[Collected data]
*** Block opens ***

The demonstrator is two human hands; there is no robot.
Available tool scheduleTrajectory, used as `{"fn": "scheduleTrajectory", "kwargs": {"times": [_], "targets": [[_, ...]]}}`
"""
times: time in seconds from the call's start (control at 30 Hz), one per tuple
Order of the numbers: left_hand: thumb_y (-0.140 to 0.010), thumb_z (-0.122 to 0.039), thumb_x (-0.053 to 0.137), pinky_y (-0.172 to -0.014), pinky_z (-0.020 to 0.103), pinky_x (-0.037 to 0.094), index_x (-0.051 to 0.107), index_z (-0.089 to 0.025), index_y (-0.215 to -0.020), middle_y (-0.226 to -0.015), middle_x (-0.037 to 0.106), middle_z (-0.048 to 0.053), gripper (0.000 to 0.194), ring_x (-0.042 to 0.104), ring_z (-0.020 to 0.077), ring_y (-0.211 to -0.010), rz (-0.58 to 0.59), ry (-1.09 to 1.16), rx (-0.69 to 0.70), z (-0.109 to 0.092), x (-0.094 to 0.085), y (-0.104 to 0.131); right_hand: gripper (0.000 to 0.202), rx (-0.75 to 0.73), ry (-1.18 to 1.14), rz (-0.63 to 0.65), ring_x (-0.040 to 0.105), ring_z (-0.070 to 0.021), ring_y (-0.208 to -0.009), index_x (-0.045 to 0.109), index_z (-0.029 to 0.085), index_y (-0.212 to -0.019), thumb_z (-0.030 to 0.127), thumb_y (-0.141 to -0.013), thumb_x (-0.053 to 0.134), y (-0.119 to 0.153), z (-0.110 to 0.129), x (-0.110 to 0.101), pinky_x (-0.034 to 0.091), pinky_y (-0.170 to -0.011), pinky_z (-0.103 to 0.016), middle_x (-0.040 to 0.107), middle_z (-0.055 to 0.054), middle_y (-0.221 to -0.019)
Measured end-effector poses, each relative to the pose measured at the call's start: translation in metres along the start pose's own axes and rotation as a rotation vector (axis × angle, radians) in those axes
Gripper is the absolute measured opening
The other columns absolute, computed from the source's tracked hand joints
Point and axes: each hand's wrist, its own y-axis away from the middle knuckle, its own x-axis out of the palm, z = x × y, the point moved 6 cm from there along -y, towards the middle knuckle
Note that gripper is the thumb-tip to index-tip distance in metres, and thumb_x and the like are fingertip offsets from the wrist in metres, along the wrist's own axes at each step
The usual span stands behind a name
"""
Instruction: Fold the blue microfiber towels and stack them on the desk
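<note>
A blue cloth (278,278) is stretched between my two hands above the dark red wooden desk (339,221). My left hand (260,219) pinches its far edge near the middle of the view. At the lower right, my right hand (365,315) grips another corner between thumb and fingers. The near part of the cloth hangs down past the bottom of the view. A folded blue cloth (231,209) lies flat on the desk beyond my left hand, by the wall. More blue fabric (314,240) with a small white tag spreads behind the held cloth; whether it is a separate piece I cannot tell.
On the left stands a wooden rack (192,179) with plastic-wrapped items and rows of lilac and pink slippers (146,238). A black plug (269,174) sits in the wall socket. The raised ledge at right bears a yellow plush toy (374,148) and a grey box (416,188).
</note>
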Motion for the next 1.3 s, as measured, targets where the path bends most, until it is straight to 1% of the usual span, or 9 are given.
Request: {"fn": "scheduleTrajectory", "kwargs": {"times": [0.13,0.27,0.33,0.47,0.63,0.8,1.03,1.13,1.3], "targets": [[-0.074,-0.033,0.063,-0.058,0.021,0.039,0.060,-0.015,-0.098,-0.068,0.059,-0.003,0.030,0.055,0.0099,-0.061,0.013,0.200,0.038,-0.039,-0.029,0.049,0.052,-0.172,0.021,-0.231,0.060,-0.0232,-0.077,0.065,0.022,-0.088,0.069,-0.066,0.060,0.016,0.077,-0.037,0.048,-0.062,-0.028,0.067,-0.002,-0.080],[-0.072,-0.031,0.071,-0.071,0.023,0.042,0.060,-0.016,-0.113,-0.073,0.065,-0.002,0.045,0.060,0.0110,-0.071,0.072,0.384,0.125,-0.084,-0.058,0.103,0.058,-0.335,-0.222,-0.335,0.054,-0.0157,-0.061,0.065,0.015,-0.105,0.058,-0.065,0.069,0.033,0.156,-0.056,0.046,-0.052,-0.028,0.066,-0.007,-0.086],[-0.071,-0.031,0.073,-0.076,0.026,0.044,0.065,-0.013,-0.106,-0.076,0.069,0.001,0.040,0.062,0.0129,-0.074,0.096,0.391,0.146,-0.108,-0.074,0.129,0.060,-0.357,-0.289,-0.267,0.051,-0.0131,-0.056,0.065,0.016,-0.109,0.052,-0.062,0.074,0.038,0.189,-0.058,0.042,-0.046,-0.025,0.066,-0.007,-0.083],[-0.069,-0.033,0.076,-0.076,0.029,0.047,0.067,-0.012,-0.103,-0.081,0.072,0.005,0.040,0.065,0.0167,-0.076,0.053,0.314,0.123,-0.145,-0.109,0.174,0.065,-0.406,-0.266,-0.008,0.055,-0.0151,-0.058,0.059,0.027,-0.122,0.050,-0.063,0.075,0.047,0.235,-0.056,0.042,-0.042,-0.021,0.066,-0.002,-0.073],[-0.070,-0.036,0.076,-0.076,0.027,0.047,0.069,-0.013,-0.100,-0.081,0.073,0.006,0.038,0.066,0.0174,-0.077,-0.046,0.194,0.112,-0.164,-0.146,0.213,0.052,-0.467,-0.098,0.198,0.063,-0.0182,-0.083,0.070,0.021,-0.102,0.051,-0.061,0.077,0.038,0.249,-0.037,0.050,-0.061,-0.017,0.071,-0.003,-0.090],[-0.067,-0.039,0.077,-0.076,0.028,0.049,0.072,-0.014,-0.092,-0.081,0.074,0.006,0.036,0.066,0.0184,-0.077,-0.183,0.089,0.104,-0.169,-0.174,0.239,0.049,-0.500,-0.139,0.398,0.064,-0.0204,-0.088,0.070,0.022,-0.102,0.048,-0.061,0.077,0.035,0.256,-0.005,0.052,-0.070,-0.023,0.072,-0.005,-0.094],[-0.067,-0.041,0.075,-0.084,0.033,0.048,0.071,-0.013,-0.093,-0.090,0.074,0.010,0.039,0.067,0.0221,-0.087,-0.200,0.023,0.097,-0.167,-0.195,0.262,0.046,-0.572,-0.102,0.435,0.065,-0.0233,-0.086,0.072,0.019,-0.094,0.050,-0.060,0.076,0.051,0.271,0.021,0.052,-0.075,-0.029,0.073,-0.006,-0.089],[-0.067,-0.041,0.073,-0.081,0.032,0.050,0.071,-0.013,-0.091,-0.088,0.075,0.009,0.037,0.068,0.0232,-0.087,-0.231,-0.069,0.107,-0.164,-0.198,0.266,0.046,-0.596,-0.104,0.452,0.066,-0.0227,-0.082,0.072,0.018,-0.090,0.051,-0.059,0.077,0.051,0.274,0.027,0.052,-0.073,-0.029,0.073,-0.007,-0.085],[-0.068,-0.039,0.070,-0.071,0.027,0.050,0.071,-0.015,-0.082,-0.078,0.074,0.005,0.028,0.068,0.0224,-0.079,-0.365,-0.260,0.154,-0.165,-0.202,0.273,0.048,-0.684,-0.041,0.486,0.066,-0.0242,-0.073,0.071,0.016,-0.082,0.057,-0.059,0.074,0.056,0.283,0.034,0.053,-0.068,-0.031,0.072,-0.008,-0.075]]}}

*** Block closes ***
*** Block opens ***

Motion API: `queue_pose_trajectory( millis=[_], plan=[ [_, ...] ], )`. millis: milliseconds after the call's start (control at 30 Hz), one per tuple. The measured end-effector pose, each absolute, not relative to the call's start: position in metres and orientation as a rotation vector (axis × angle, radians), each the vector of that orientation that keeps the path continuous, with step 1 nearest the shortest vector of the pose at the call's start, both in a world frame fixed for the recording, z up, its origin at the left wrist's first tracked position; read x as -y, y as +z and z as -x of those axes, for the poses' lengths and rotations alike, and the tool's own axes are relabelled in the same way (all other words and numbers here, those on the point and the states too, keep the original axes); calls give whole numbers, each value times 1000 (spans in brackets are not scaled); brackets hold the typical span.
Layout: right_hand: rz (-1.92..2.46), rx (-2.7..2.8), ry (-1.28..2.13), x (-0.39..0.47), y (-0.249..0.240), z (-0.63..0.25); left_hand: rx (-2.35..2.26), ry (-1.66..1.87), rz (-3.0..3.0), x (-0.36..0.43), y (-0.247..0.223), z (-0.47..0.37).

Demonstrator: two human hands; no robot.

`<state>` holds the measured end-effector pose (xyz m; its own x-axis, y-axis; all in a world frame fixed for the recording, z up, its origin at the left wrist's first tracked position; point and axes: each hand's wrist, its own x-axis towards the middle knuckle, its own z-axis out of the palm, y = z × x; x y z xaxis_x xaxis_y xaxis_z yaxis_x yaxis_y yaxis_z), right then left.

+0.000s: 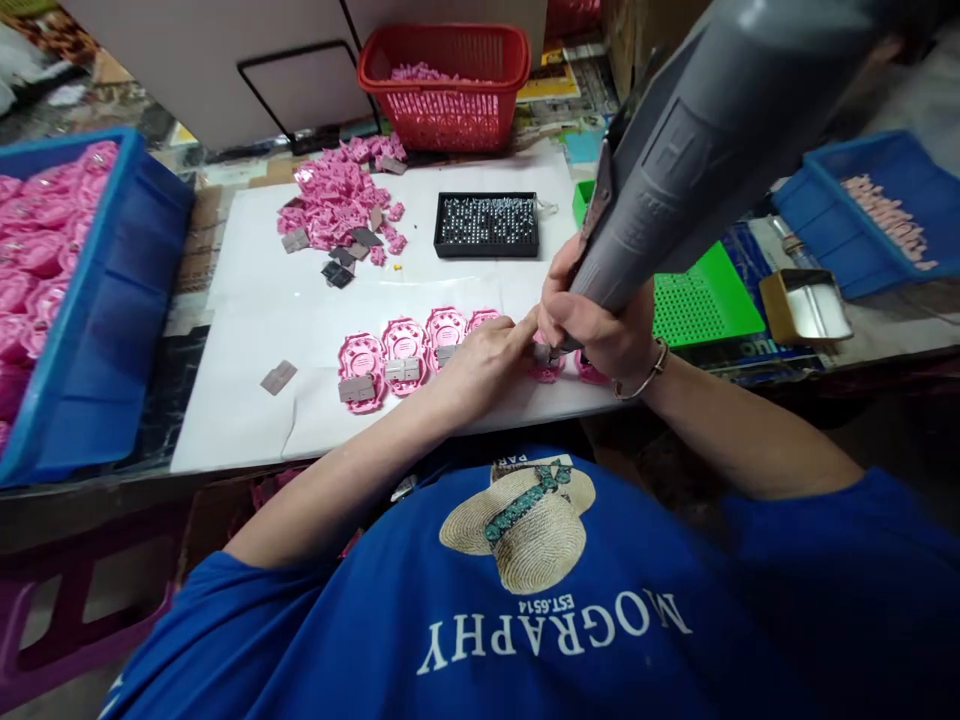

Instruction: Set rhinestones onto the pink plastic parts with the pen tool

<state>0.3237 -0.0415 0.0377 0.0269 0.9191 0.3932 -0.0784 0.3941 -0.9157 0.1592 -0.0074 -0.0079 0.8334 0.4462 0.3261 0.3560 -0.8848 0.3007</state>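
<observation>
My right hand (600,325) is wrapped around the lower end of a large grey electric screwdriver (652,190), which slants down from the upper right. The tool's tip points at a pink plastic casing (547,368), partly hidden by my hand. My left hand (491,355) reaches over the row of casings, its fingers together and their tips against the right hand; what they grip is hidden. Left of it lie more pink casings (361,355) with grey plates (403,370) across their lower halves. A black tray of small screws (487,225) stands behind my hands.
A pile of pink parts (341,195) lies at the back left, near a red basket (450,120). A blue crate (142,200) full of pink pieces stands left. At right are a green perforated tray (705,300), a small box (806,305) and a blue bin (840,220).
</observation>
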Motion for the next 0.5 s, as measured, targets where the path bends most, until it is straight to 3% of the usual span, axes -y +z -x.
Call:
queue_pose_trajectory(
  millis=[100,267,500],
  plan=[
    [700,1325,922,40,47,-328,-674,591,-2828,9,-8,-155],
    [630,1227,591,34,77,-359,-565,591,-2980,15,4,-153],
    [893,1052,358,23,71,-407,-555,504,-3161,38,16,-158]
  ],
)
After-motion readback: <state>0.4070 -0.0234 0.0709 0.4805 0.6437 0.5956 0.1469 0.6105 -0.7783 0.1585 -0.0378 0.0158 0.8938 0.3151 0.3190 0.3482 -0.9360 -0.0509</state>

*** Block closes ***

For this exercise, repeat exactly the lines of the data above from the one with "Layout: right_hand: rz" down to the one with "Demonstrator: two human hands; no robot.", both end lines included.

> [EXERCISE ANSWER]:
Layout: right_hand: rz (-1.92..2.46), rx (-2.7..2.8), ry (-1.28..2.13), x (-0.39..0.47), y (-0.249..0.240), z (-0.63..0.25); left_hand: rx (-2.35..2.26), ry (-1.66..1.87), rz (-3.0..3.0), x (-0.36..0.43), y (-0.247..0.223), z (-0.47..0.37).

Demonstrator: two human hands; no robot.

The exercise has been answered completely.